As expedições também atuam na expulsão de madeireiros e garimpeiros que cada vez mais invadem o território, derrubam suas matas e poluem os rios com mercúrio. “Os invasores estão matando a nossa vida e derramando o sangue da nossa floresta. A nossa vida está em perigo. Mas por isso, nós vamos continuar mostrando a nossa resistência e a nossa autonomia. Somos capazes de cuidar e proteger o nosso território para nossos filhos e as futuras gerações. Ninguém vai fazer medo e ninguém vai impedir porque nós mandamos na nossa casa que é nosso território”, disseram em carta os Munduruku após a quinta etapa de demarcação das TI, em 2019.

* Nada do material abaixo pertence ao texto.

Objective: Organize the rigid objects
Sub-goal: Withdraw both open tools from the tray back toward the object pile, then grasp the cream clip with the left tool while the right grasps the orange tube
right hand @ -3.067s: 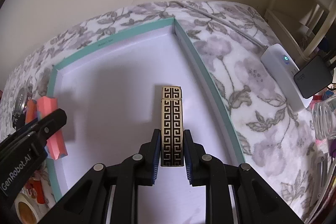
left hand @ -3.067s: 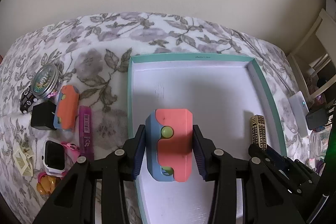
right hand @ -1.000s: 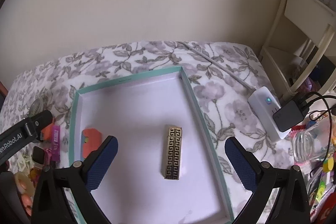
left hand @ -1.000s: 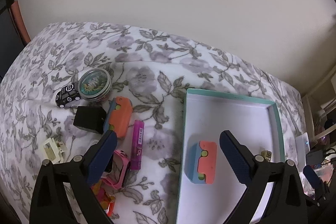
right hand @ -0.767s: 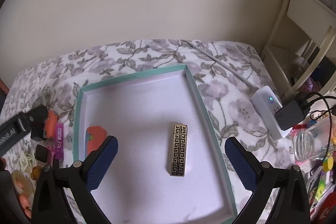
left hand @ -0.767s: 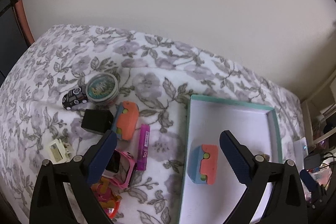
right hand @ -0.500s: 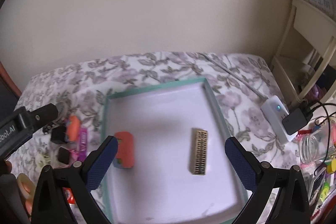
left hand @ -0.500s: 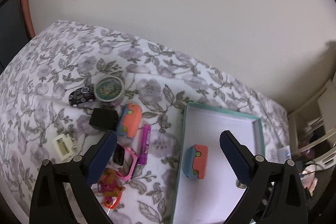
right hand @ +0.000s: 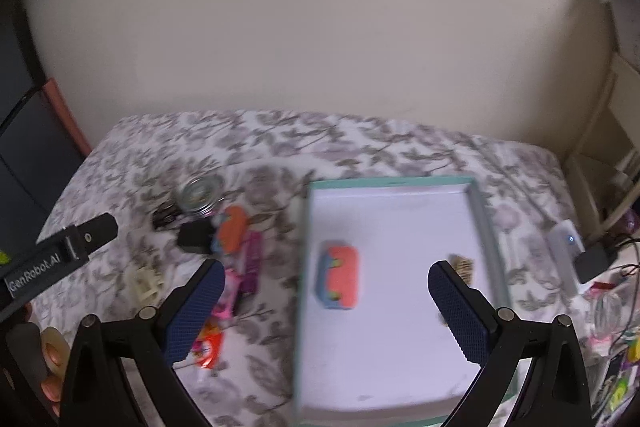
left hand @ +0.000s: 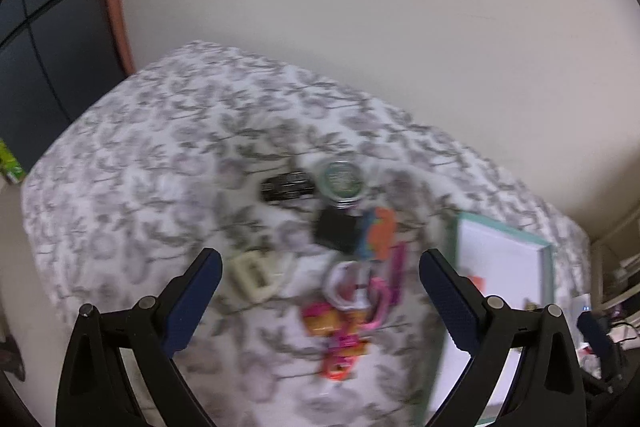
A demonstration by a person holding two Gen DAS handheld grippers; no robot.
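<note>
A teal-rimmed white box (right hand: 484,211) lies on the floral cloth and holds a coral-and-blue block (right hand: 339,274) and a gold patterned bar (right hand: 462,265). Left of it lie loose items: a second coral-and-blue block (left hand: 378,233), a black cube (left hand: 336,229), a round tin (left hand: 343,181), a toy car (left hand: 286,185), a cream clip (left hand: 252,273), a purple tube (left hand: 397,269) and a pink watch (left hand: 360,285). My left gripper (left hand: 320,301) is open and empty, high above these items. My right gripper (right hand: 326,307) is open and empty, high above the box. Both views are blurred.
A white power strip (right hand: 562,247) with a black plug (right hand: 594,261) lies right of the box, beside a white shelf (right hand: 616,147). The left gripper's arm (right hand: 60,259) shows at the right wrist view's left edge. A wall stands behind the table.
Both grippers let go of their items in the box, opened wide and rose. The left gripper has swung left over the loose items; the right view has shifted left too.
</note>
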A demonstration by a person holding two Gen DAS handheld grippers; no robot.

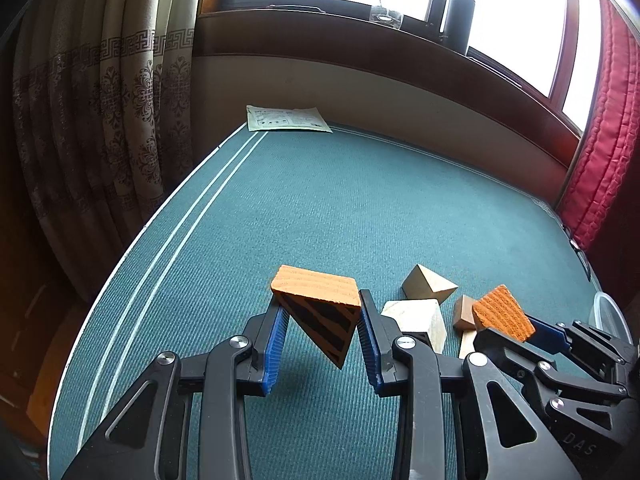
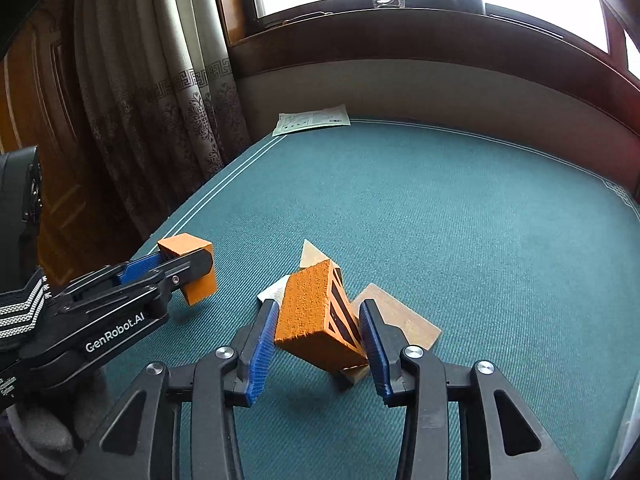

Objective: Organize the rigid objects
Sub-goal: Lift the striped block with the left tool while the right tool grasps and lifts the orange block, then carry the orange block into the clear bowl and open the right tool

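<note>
My left gripper (image 1: 322,316) is shut on an orange wedge block with black stripes (image 1: 320,304) and holds it above the green cloth; it also shows in the right wrist view (image 2: 192,268). My right gripper (image 2: 320,322) is shut on a second orange striped block (image 2: 316,316), held over a cluster of plain wooden blocks. That block shows in the left wrist view (image 1: 502,312) too. Pale wooden blocks (image 1: 424,300) lie on the cloth between the two grippers, a pyramid shape behind a squarer one. A flat brown wooden piece (image 2: 400,316) lies under my right gripper.
The table wears a green cloth (image 1: 360,208) with white border lines along its left edge. A printed paper sheet (image 1: 286,119) lies at the far left corner. A curtain (image 1: 100,120) hangs left, a red quilted cushion (image 1: 608,140) right. A clear rim (image 1: 600,308) shows far right.
</note>
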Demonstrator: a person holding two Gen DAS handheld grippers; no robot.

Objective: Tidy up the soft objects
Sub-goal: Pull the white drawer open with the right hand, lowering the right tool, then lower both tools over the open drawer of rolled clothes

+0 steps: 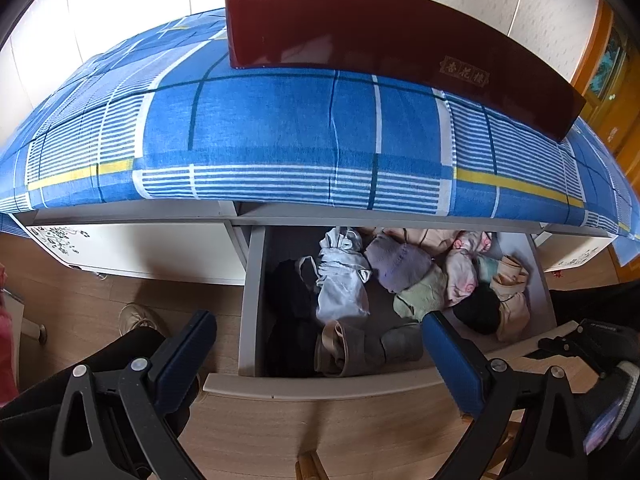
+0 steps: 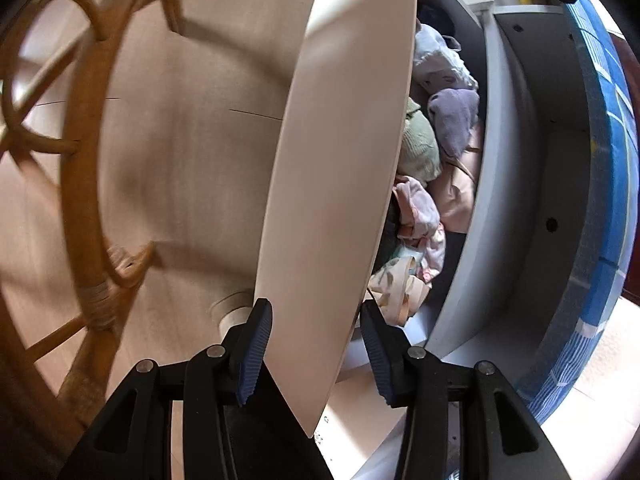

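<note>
white under-bed drawer (image 1: pixel 320 390) pulled out, rolled soft clothes (image 1: pixel 400 276) unsorted inside. right gripper (image 2: pixel 316 344) straddles the drawer front, contact unclear; left gripper (image 1: pixel 320 360) open, empty. sorting not begun.

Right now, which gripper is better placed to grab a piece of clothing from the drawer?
Left. The left gripper is open above the clothes, while the right gripper straddles the drawer front.

Bright daylight, fisheye warp, motion blur
</note>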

Apesar dos esforços, até hoje as TIs Sawre Muybu e Sawre Bapin ainda aguardam sua demarcação definitiva.
Rastro de destruição
No ano de 2020, as TIs Munduruku e Sai Cinza perderam mais de 2 mil hectares de floresta. Em 2019, foram 1835. A maior parte delas, para as atividades de mineração clandestina.
Falar em garimpo ou mineração clandestina muitas vezes não ajuda a dimensionar o tamanho do “inimigo”. São empreendimentos milionários, apoiados por lobistas em Brasília, vereadores, deputados, senadores, governadores, ministros e até o presidente. As ondas de superexploração do recurso na Amazônia, por exemplo, respondem às flutuações no mercado internacional do ouro. Os lucros, evidentemente, não ficam com os trabalhadores ou até mesmo indígenas aliciados, muitas vezes em situação de trabalho escravo, que são as pernas e braços das “corridas do ouro”. O que fica, depois da miragem do progresso, é a destruição das florestas e a poluição dos rios com mercúrio.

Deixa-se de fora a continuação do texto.